We can use the $sample stage to randomly select a specified number of documents from that collection.

Example:

db.employees.aggregate(
   [
      { 
        $sample: { size: 3 } 
      }
   ]
)

Result:

{ "_id" : 7, "name" : "Bartholomew", "salary" : 1582000 }
{ "_id" : 3, "name" : "Fritz", "salary" : 25000 }
{ "_id" : 2, "name" : "Sarah", "salary" : 128000 }

In this case I specified that the sample size is 3. We can see that that three documents were returned in random order.

Here’s the result if when I run the same code again:

{ "_id" : 1, "name" : "Bob", "salary" : 55000 }
{ "_id" : 2, "name" : "Sarah", "salary" : 128000 }
{ "_id" : 9, "name" : "Xena", "salary" : 382000 }

We get a different selection of documents.

We can increase the sample size by increasing the number.

Example:

db.employees.aggregate(
   [
      { 
        $sample: { size: 5 } 
      }
   ]
)

Result:

{ "_id" : 9, "name" : "Xena", "salary" : 382000 }
{ "_id" : 3, "name" : "Fritz", "salary" : 25000 }
{ "_id" : 4, "name" : "Christopher", "salary" : 45000 }
{ "_id" : 8, "name" : "Zoro", "salary" : 300000 }
{ "_id" : 5, "name" : "Beck", "salary" : 82000 }

Randomly Return All Documents

If the requested sample size matches, or is larger than the number of documents in the collection, all documents are returned in random order.

Example:

db.employees.aggregate(
   [
      { 
        $sample: { size: 100 } 
      }
   ]
)

Result:

{ "_id" : 4, "name" : "Christopher", "salary" : 45000 }
{ "_id" : 8, "name" : "Zoro", "salary" : 300000 }
{ "_id" : 5, "name" : "Beck", "salary" : 82000 }
{ "_id" : 2, "name" : "Sarah", "salary" : 128000 }
{ "_id" : 6, "name" : "Homer", "salary" : 1 }
{ "_id" : 9, "name" : "Xena", "salary" : 382000 }
{ "_id" : 3, "name" : "Fritz", "salary" : 25000 }
{ "_id" : 7, "name" : "Bartholomew", "salary" : 1582000 }
{ "_id" : 1, "name" : "Bob", "salary" : 55000 }

How $sample Calculates the Result

The $sample stage uses one of two methods to produce the result.

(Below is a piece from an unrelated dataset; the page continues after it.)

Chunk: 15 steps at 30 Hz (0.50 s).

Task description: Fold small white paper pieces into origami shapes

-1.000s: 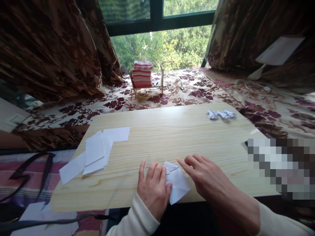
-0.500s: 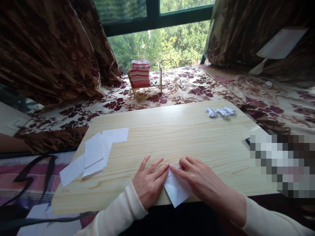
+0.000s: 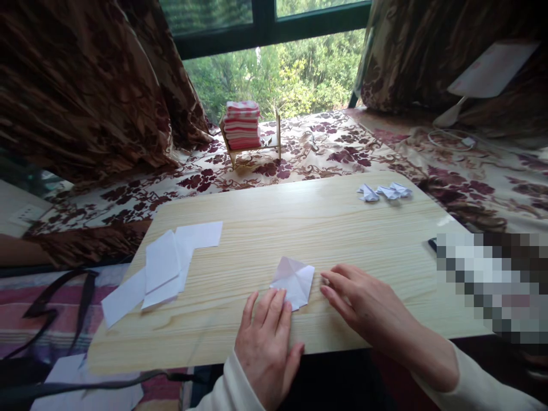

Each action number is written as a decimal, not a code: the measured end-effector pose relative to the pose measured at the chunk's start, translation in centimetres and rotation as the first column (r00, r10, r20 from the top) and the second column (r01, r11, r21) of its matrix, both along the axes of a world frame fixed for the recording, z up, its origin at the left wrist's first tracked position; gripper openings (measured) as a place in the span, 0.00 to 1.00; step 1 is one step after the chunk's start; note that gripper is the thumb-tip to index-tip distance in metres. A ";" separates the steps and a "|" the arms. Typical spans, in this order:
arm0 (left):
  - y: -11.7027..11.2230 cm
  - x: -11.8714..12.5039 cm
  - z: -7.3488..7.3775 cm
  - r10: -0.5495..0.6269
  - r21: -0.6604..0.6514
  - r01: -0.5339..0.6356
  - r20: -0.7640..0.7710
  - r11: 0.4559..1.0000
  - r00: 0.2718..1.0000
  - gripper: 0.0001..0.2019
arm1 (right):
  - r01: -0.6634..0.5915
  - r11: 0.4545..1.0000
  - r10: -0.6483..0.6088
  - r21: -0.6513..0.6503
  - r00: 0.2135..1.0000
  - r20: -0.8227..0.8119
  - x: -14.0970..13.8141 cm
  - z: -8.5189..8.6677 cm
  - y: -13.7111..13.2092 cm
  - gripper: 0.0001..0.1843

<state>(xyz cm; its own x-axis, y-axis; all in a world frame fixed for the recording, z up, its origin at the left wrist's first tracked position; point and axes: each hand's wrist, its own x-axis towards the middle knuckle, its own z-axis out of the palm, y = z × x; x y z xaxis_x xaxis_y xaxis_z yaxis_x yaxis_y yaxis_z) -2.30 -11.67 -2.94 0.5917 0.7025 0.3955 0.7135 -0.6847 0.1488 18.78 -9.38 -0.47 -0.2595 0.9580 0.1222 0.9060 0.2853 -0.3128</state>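
Observation:
A creased, folded piece of white paper (image 3: 295, 279) lies on the pale wooden table (image 3: 240, 228) in front of me. My left hand (image 3: 268, 339) rests palm down with fingers stretched out, the fingertips touching the lower left edge of the paper. Just right of the paper, my right hand (image 3: 363, 297) hovers apart from it, fingers loosely bent and spread, with nothing visible in them. Part of the right fingers is hidden behind the others.
Loose white sheets (image 3: 162, 265) overlap at the table's left. Several small folded paper pieces (image 3: 385, 192) stand at the far right corner. Beyond the table, a small rack (image 3: 250, 149) carries folded red-and-white cloths (image 3: 242, 125). A lamp (image 3: 492, 71) stands at the right.
Both hands held the paper near the table's front edge. Now it lies farther forward, turned and more opened out; my right hand has let go and moved right, while my left has flattened beside it.

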 end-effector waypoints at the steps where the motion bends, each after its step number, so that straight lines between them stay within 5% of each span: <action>1: -0.1 0.1 -0.1 -0.011 0.005 0.011 -0.013 1.000 1.000 0.20 | 0.005 1.000 -0.005 -0.028 1.000 -0.010 -0.2 0.0 0.2 0.11; 6: -1.5 0.6 -0.6 -0.057 -0.018 0.057 0.032 0.998 0.998 0.22 | 0.004 0.988 -0.018 -0.155 0.996 -0.085 -0.7 0.3 0.9 0.11; 15: -1.9 0.4 -1.4 -0.133 -0.045 0.134 0.012 0.990 0.991 0.26 | -0.028 0.991 0.000 -0.132 0.979 -0.202 -2.1 -0.7 -0.4 0.12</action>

The actual method used depends on the scenario.

The following table outlines which method is used for each scenario.

ScenarioMethod used to produce the results
All of the following conditions are met:
$sample is the first stage of the pipeline
– The specified sample size is less than 5% of the total documents in the collection
– The collection contains more than 100 documents
$sample uses a pseudo-random cursor to select documents.
All of the above conditions are not met.$sample performs a collection scan followed by a random sort to select the specified number of documents.

Duplicates

The MongoDB documentation warns that $sample may output the same document more than once in its result set.